**TASK REQUIREMENTS**.
Reproduce the listing that follows in full. Omit its images.

★ ★ ★

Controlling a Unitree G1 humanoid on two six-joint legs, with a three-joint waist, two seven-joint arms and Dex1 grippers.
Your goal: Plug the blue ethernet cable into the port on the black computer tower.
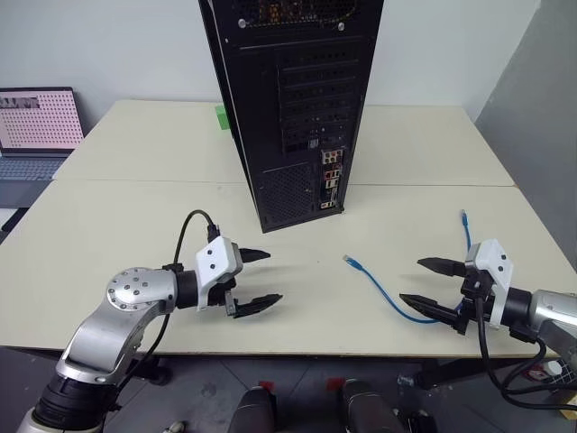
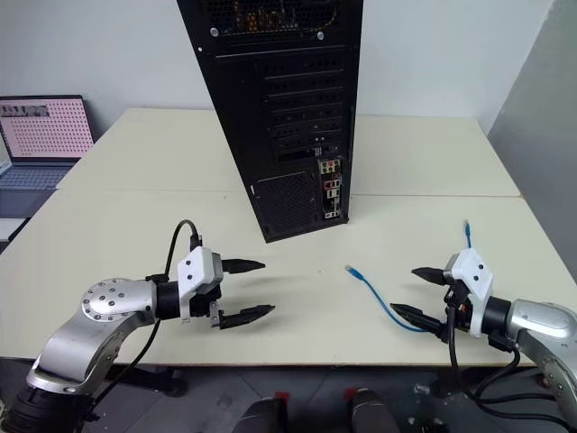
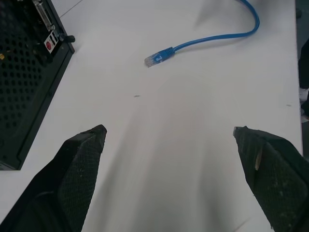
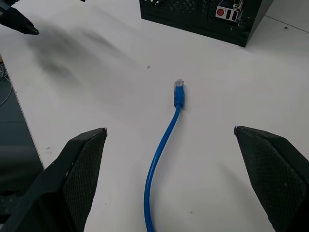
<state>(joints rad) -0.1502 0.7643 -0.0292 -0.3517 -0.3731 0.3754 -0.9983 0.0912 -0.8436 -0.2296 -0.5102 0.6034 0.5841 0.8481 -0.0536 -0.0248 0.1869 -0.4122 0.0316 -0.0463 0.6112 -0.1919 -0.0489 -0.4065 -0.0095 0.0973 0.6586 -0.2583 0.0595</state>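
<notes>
The black computer tower stands upright at the middle of the table, its rear face toward me. The port lies in the small coloured socket cluster low on that face; I cannot single it out. The blue ethernet cable lies loose on the table right of the tower, one clear plug pointing toward the tower and the other end farther right. My right gripper hovers open just right of the cable's curve. My left gripper hangs open over bare table in front of the tower, well left of the cable.
A grey laptop with a lit screen sits on the far left. A small green object peeks out behind the tower. The table's front edge runs just below both grippers. A grey wall stands at the right.
</notes>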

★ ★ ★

**TASK RESULT**.
Controlling a Unitree G1 humanoid on two six-joint legs, with a three-joint waist, two seven-joint arms and Dex1 grippers.
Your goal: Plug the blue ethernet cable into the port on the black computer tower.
<state>(joints rad) -0.1502 0.7643 -0.0292 -0.3517 -0.3731 0.3754 -0.9983 0.0912 -0.8436 -0.2296 -0.5102 0.6034 0.5841 0.8481 -0.0536 -0.0248 0.1869 -0.4122 0.0316 -0.0463 0.6112 -0.1919 -0.0489 -0.4065 -0.0095 0.0973 0.6586 -0.2583 0.0595</state>
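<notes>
The black computer tower stands upright at the middle of the table, its rear face toward me. The port lies in the small coloured socket cluster low on that face; I cannot single it out. The blue ethernet cable lies loose on the table right of the tower, one clear plug pointing toward the tower and the other end farther right. My right gripper hovers open just right of the cable's curve. My left gripper hangs open over bare table in front of the tower, well left of the cable.
A grey laptop with a lit screen sits on the far left. A small green object peeks out behind the tower. The table's front edge runs just below both grippers. A grey wall stands at the right.
</notes>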

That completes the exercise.